__Exercise objective__
In the entries that follow, find each line with the word "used" and copy it.

__Extracted records__
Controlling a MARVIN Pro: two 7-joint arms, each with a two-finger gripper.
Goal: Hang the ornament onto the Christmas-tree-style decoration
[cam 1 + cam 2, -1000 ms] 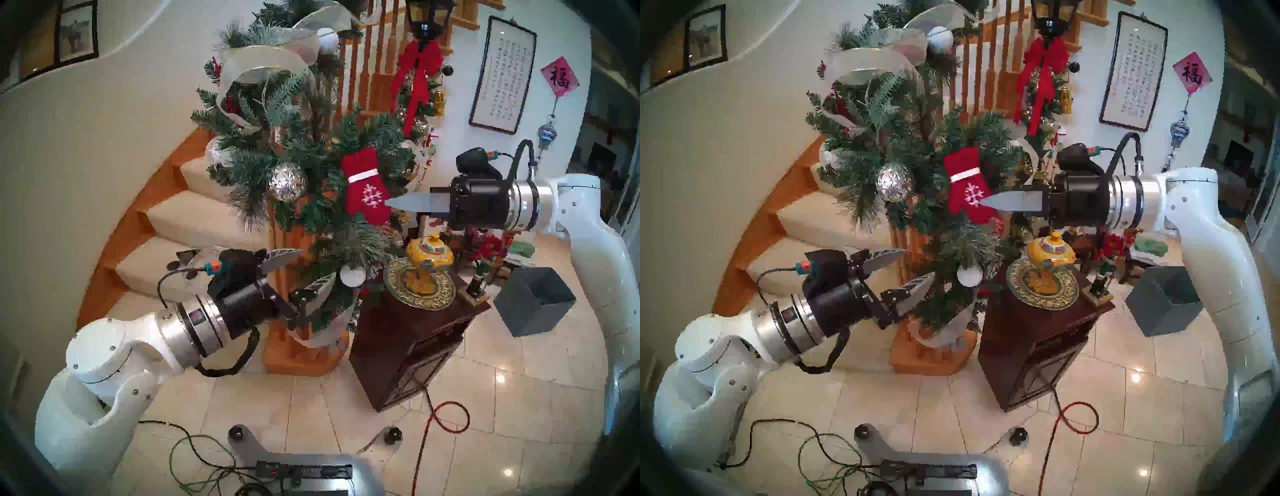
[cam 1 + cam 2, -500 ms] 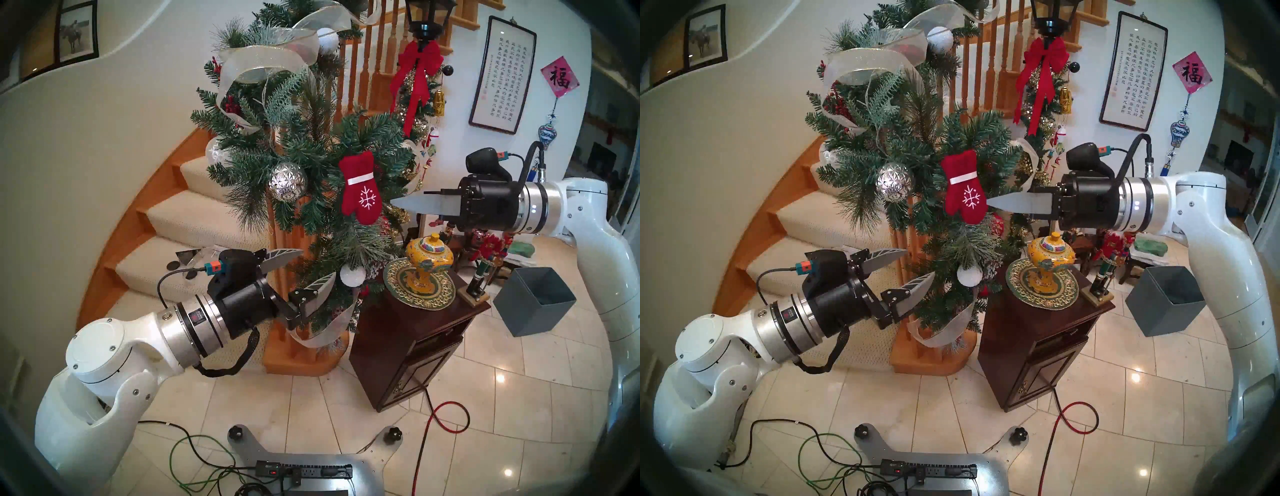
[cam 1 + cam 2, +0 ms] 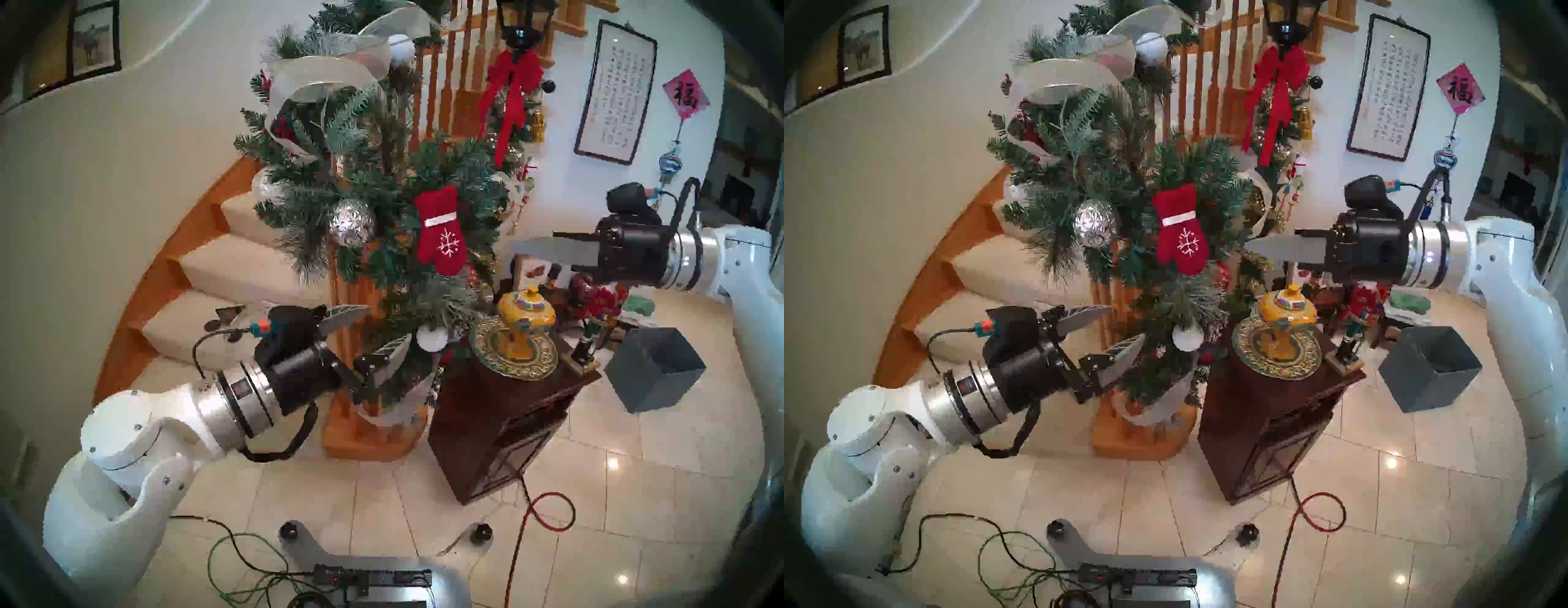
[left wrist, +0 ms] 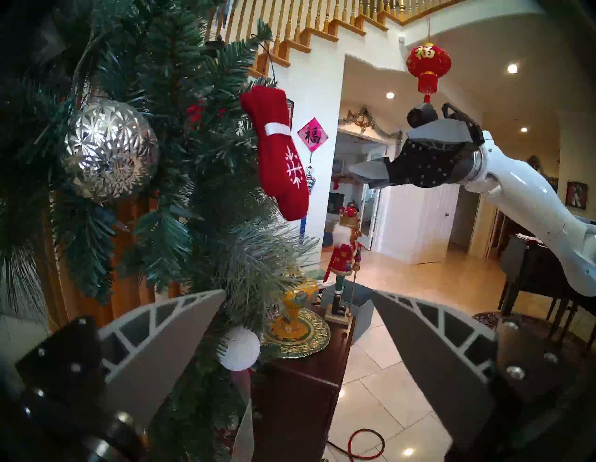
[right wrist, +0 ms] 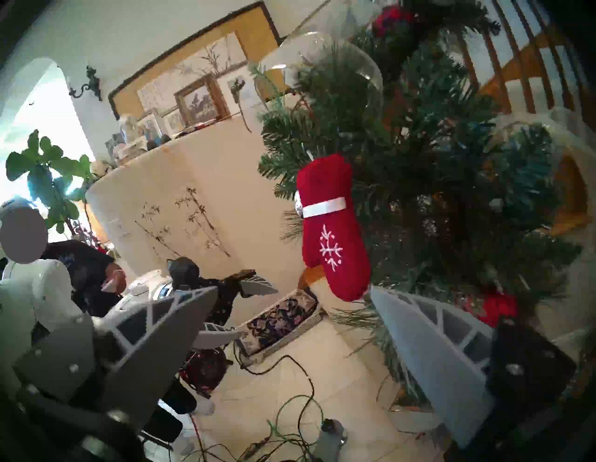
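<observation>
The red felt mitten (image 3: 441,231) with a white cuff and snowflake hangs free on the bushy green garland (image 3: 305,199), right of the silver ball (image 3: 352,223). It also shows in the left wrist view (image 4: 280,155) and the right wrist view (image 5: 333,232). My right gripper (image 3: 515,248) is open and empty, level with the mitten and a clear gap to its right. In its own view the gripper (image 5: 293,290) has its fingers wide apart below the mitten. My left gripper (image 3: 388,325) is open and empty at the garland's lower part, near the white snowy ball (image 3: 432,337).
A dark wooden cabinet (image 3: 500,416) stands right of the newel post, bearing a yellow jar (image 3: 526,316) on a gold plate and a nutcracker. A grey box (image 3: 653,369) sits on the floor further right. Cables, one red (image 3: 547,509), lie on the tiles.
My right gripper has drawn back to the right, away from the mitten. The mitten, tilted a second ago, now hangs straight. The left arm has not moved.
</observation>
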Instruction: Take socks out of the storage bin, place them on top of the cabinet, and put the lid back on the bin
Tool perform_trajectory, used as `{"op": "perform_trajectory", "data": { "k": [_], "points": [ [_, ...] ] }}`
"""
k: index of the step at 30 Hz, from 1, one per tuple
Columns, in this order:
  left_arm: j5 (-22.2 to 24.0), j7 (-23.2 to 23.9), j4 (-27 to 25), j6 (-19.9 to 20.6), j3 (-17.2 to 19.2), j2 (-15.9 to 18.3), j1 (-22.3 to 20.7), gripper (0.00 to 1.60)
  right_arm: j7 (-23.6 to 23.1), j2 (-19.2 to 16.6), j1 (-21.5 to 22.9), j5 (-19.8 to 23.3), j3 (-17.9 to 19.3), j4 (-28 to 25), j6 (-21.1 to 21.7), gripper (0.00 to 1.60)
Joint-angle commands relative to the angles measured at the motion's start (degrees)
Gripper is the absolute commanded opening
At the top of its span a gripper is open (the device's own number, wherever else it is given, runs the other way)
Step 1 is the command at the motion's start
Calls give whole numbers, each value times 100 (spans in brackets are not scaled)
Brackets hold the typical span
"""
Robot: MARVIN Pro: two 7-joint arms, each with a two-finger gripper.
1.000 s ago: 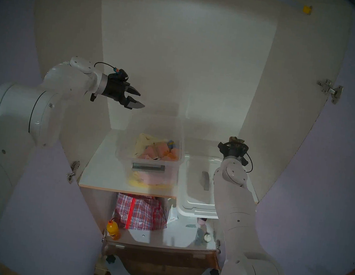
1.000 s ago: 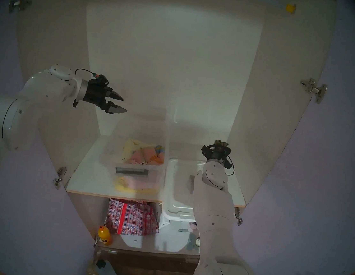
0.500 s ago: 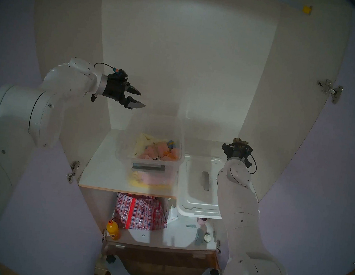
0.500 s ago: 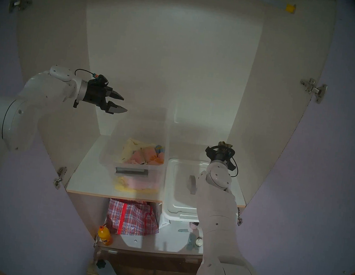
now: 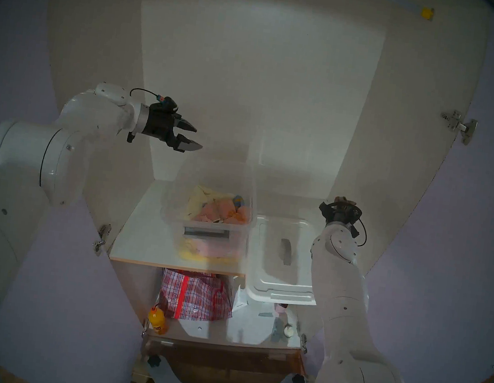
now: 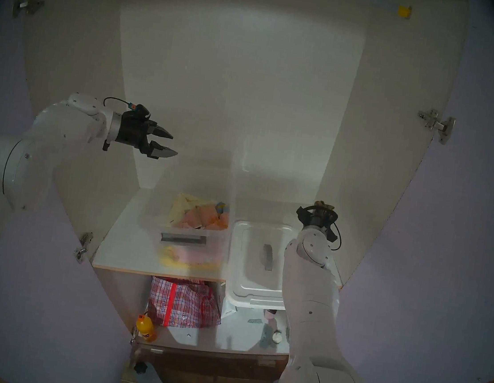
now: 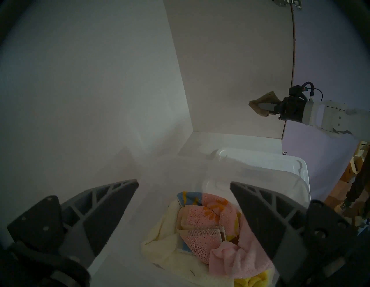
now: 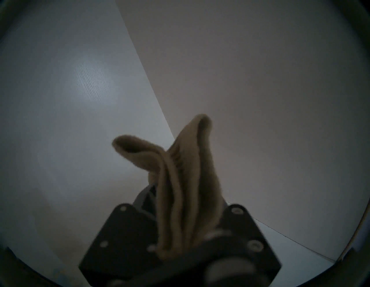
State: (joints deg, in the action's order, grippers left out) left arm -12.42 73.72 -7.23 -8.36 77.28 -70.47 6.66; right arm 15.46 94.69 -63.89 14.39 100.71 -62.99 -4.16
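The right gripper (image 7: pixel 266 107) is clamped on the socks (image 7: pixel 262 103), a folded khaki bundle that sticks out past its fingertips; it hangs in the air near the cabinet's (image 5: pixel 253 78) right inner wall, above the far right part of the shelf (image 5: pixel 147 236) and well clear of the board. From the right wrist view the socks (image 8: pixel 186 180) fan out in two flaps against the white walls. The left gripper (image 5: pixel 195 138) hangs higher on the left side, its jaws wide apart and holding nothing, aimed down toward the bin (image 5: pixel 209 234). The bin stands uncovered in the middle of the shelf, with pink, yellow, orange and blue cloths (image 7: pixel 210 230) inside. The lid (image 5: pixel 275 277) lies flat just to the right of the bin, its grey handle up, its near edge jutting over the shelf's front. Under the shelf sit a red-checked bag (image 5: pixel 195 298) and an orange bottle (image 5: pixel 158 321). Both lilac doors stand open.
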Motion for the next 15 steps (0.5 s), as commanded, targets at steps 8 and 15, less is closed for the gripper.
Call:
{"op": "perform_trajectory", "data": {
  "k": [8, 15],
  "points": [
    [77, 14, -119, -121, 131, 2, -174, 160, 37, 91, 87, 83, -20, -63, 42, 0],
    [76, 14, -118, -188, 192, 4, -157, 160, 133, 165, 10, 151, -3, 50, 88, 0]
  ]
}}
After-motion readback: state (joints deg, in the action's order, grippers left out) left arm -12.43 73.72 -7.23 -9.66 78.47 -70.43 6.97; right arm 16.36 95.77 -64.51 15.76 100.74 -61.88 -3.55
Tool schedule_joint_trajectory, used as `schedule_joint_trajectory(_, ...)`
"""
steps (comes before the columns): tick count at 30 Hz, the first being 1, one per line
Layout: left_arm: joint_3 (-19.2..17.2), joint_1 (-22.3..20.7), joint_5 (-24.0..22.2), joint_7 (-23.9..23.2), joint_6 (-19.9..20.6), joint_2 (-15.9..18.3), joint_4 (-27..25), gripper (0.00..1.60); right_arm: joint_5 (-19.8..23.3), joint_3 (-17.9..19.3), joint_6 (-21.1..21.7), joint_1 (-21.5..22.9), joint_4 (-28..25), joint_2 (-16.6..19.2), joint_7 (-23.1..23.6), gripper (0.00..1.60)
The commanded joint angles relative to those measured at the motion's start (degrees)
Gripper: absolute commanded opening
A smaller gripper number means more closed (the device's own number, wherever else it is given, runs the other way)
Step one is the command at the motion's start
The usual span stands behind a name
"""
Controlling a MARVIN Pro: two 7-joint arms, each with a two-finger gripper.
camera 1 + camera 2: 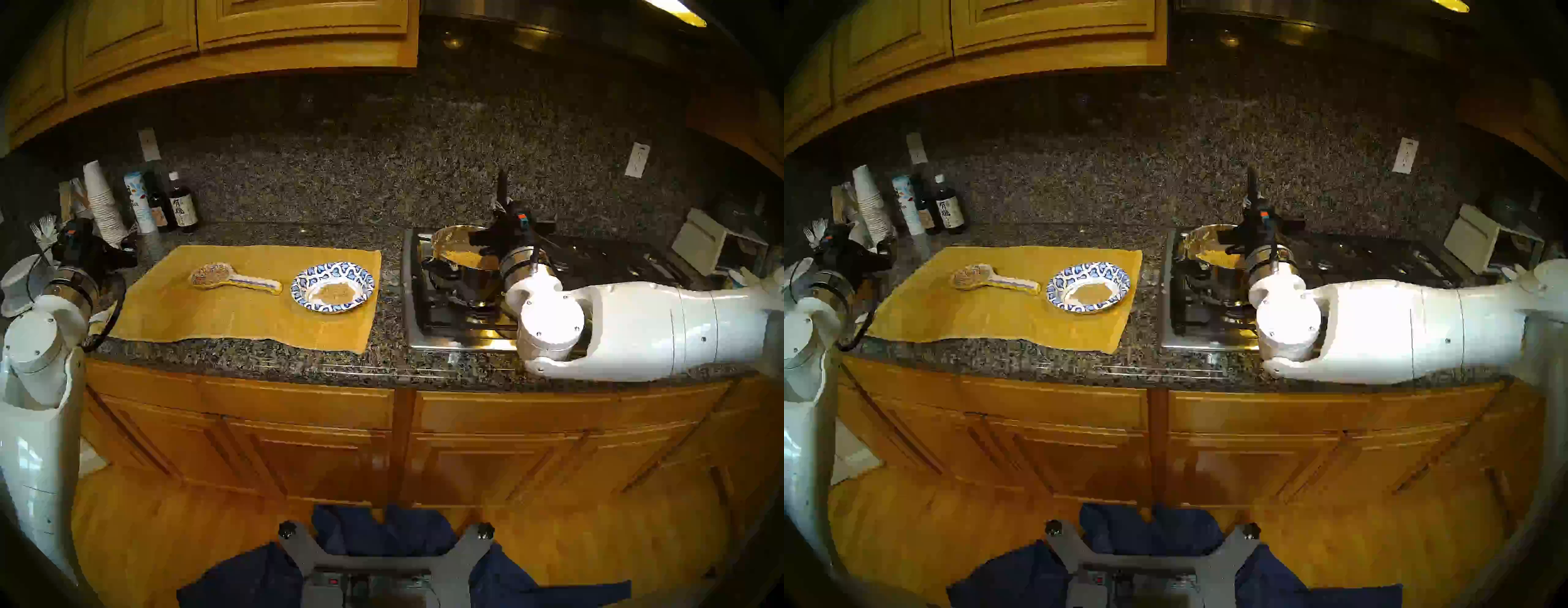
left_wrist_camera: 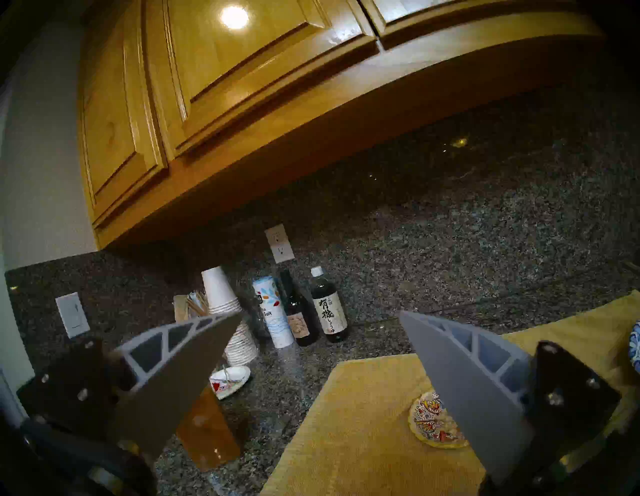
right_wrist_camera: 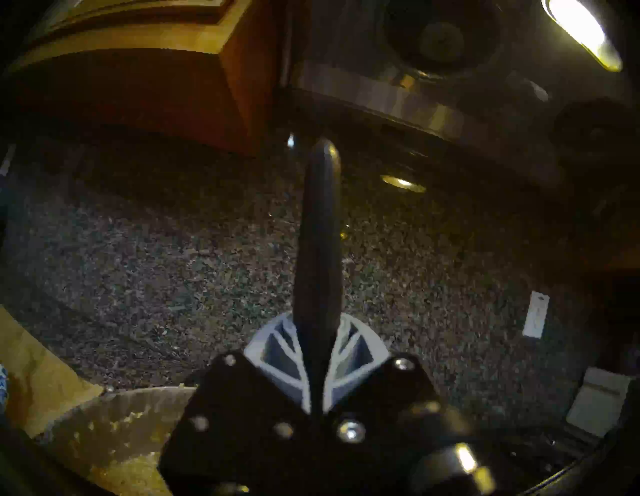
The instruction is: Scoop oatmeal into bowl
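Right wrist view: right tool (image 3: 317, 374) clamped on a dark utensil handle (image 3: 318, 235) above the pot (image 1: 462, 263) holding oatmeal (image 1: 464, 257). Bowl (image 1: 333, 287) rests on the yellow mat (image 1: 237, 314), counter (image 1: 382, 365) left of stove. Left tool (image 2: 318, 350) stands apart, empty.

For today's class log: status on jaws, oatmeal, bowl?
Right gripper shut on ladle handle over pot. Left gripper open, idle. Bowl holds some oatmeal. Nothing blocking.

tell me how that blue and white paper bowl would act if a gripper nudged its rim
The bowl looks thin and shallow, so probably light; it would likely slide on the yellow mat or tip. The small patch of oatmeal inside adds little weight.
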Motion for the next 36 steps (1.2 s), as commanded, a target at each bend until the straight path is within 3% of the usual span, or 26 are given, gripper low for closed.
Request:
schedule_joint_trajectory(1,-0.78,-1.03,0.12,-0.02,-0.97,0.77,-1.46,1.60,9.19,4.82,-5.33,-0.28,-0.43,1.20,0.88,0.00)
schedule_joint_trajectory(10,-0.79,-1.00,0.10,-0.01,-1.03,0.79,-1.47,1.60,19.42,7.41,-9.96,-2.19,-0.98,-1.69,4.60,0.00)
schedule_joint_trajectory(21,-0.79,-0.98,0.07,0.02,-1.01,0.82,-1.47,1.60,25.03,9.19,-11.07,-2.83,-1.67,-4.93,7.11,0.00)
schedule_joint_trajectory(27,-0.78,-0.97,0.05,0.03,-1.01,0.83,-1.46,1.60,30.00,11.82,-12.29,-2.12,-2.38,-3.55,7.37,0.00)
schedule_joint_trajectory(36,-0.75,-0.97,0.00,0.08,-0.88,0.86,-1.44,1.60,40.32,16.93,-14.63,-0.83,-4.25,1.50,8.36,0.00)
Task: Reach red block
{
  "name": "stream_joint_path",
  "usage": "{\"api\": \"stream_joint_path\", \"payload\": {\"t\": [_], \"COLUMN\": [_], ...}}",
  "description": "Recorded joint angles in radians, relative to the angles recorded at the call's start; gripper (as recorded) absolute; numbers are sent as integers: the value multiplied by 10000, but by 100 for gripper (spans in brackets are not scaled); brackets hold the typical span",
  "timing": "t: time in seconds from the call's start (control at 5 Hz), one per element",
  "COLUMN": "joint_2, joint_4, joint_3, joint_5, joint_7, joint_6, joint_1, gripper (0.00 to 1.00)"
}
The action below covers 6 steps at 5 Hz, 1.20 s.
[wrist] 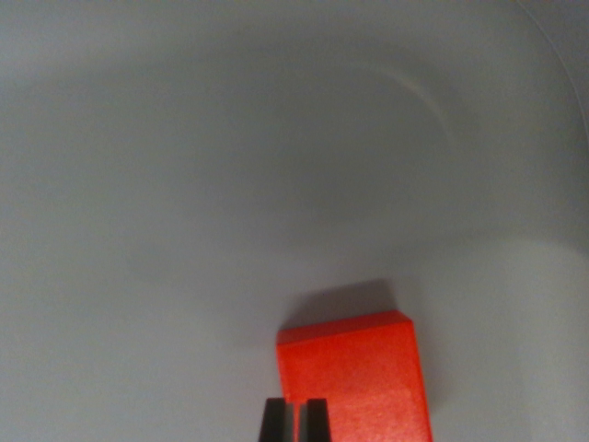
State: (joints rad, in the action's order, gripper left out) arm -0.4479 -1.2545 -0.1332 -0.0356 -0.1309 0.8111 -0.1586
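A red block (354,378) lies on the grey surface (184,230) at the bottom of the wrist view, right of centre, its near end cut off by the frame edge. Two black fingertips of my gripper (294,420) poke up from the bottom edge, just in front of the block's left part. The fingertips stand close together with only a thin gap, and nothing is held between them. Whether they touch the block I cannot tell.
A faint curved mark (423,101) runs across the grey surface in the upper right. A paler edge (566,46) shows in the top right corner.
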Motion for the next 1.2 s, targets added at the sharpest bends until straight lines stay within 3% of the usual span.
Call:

__Response below__
Tool perform_trajectory, used as `{"op": "perform_trajectory", "data": { "k": [_], "points": [ [_, ...] ] }}`
Tool schedule_joint_trajectory, used as `schedule_joint_trajectory(_, ...)`

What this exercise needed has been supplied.